• **Data supplied**
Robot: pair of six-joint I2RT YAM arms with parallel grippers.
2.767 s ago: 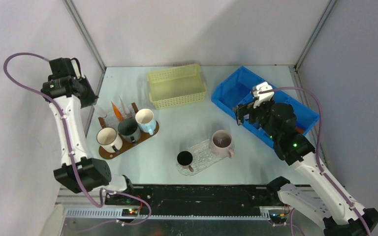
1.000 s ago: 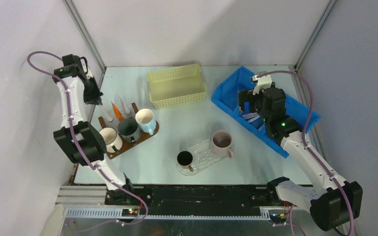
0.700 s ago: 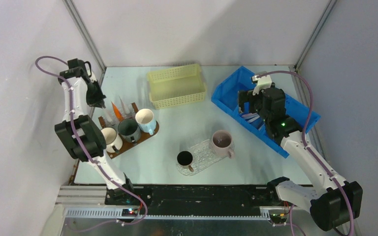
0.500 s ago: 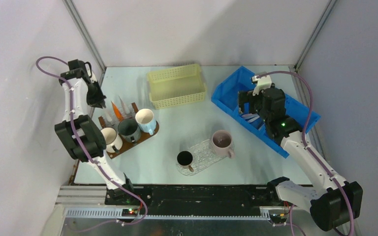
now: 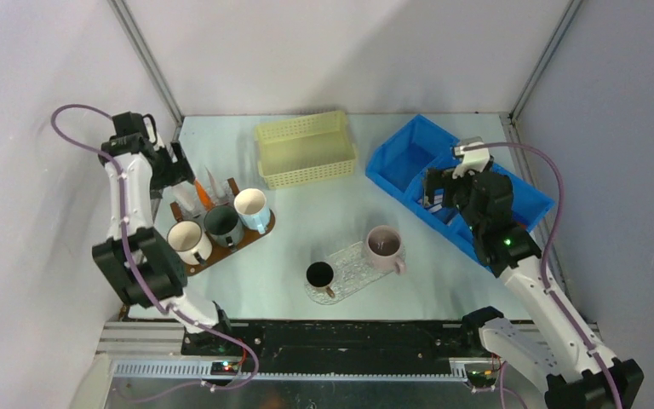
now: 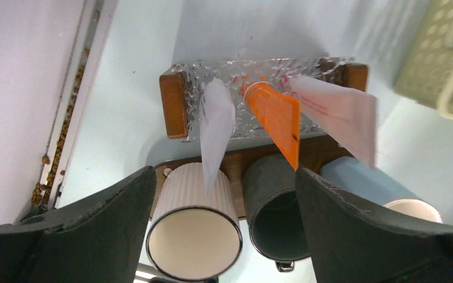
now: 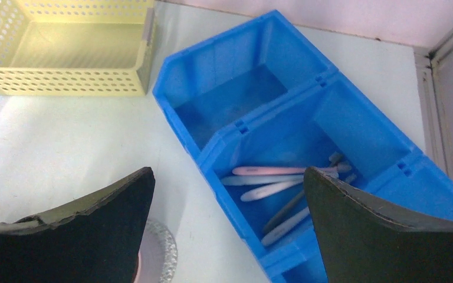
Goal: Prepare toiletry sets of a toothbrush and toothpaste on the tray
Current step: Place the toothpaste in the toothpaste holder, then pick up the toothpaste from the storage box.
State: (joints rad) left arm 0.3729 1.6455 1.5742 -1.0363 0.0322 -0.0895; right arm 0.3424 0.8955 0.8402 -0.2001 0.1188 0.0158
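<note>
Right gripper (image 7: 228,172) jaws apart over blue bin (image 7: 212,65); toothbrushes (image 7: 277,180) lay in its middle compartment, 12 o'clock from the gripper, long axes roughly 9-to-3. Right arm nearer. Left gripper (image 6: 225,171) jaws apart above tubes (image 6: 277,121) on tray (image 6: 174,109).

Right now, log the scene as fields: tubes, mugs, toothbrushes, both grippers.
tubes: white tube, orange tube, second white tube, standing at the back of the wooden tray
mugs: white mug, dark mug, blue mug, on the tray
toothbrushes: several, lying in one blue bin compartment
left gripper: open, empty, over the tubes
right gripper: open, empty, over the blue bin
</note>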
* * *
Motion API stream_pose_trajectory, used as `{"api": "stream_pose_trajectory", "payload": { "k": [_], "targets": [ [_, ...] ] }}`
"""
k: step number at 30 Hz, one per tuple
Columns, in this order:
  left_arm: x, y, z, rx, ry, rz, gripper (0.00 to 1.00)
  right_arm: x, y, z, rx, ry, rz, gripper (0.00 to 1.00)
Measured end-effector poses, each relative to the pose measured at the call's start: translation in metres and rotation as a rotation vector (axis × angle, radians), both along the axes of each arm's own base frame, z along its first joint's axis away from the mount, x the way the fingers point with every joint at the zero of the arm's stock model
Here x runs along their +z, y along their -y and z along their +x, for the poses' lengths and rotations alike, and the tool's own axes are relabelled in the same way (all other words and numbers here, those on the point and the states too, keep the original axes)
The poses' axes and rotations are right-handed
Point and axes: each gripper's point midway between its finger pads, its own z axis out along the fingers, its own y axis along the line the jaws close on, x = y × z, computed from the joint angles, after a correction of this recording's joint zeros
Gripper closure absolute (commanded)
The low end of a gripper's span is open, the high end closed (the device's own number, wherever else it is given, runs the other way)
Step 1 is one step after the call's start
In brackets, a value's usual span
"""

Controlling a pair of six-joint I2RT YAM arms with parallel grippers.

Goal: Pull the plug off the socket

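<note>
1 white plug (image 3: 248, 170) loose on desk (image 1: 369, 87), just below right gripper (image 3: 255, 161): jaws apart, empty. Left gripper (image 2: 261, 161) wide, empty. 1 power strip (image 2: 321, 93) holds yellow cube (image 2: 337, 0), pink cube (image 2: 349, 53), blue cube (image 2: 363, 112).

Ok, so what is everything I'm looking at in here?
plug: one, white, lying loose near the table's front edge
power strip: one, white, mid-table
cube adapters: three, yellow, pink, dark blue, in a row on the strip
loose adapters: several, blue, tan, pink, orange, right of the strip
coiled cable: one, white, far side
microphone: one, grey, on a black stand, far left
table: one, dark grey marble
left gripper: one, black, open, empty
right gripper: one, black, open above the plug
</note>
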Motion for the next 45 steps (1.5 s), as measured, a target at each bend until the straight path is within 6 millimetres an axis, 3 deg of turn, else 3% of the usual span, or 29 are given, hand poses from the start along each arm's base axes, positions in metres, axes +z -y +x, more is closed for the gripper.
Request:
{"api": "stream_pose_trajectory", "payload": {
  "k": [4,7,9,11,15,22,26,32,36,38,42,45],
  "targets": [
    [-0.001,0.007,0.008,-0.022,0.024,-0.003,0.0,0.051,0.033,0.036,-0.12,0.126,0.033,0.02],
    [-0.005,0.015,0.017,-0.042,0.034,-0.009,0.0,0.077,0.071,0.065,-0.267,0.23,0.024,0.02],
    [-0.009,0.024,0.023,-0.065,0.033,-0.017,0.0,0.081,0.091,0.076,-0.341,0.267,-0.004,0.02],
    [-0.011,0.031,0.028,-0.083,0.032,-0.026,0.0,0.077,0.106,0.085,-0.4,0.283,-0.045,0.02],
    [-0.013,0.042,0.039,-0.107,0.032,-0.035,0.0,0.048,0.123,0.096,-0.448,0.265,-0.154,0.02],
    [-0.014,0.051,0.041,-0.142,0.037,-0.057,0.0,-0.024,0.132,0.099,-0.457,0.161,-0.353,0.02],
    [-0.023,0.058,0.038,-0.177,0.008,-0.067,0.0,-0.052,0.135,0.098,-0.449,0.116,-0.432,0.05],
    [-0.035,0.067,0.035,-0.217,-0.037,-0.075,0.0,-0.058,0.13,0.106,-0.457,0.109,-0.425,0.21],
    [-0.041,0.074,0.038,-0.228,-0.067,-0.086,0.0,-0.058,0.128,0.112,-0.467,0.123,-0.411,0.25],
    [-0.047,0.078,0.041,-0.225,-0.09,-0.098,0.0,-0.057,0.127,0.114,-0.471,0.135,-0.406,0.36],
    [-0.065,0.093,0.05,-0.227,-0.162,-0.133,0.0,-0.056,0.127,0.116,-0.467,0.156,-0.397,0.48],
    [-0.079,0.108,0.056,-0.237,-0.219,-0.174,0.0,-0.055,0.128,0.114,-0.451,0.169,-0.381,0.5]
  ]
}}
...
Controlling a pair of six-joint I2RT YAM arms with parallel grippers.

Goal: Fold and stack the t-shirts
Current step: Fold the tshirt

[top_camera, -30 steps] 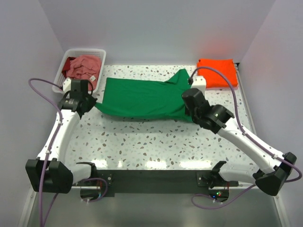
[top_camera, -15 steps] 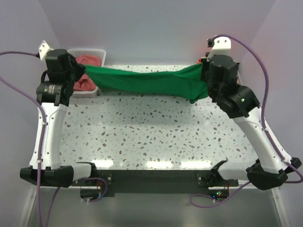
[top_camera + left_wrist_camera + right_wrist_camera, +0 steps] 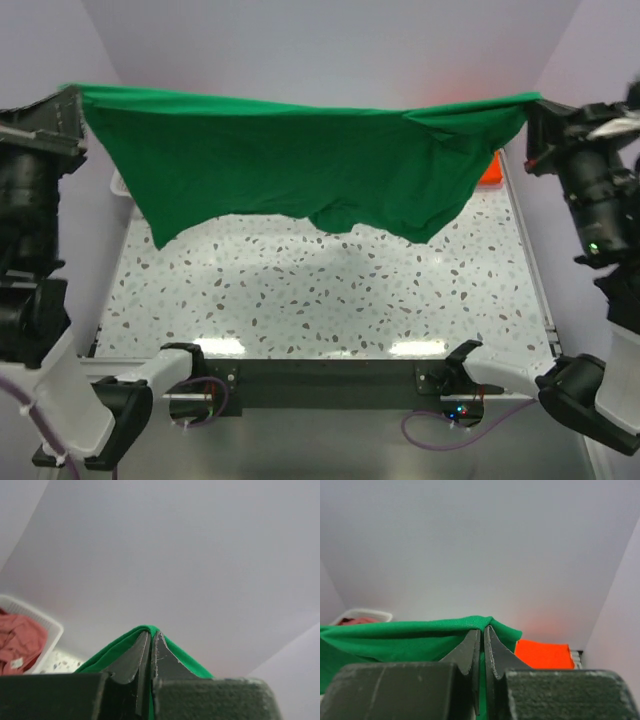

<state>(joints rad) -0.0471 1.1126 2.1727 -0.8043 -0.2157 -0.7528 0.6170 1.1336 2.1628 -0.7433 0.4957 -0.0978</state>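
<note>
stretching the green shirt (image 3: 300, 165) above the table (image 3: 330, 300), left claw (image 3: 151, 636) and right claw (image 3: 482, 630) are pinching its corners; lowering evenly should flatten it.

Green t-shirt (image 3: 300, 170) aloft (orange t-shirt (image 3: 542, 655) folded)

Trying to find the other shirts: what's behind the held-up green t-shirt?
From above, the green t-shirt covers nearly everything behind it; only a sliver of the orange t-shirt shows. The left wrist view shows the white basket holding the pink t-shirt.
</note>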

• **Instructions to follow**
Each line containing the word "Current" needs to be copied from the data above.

• **Response to this exercise**
Current step: Place the toothpaste in the toothpaste holder, then pick up the toothpaste from the storage box.
Current step: Fold the tshirt

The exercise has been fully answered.